Legality has now became a real part of our job, compare to what you might have know flying the 707 back in the old days...
Sir737,
Are you really serious in making that statement??

The requirement to operate legally has not changed, since a legal framework was put around aircraft, that goes right back to the 1920s, whatever the laws may be at the time.

"Legally" , what you have said above is that you have to operate your aircraft in a manner that fits the definition of reckless operation of an aircraft, next up the criminal scale from negligent operation of an aircraft.

To suggest that you must operate an aircraft in a manner that fits the definition of reckless to stay "legal", is, if I may say so, legal nonsense.

Planning to operate on a runway where you know, in advance, you cannot stop, if that runway is required, is recklessness.

In every country under whose legal framework I have operated ( been licensed as a pilot and/or operated aircraft on that registry -- UK/US/AU/NZ plus a few others) reckless operation of an aircraft is a most serious criminal offense.

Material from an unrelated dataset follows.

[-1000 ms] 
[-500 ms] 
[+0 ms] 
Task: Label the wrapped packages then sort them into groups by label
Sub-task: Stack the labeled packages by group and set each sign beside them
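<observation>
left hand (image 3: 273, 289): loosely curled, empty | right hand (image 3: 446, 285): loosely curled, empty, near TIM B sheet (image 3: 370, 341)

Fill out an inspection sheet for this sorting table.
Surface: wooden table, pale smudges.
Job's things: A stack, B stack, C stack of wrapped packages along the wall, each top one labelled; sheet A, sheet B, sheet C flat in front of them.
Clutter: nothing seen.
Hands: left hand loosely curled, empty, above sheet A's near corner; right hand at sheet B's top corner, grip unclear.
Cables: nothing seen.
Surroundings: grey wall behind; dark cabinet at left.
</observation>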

That probably goes a long way to explaining the confused thinking in much of this thread, you all need to adopt a rather wider meaning of "legal", as I have alluded to in earlier posts, where is mention the LEGAL responsibilities of the PIC. Those legal responsibilities are not merely theoretical, they are an every day reality, as, every now and again, a pilot finds out the hard way.

Just meeting the dispatch requirements (however badly they are constituted) in no way constitutes a PIC meeting his or her legal responsibilities for the flight.

As for "the old days" (SFAR 422B), my comments apply up to and including the B747-400, a long way remove, in terms of certified performance and acceptable performance data, from the B707/DC-8 days.

By the way, I am still flying.

Tootle pip!!

PS: I have a very nasty suspicion that differently derived distances (certification amendment number at time of certification) are being mixed up here, and landing distanced based on different criteria are being conflated and confused.

Last edited by LeadSled; 5th Jan 2016 at 05:44.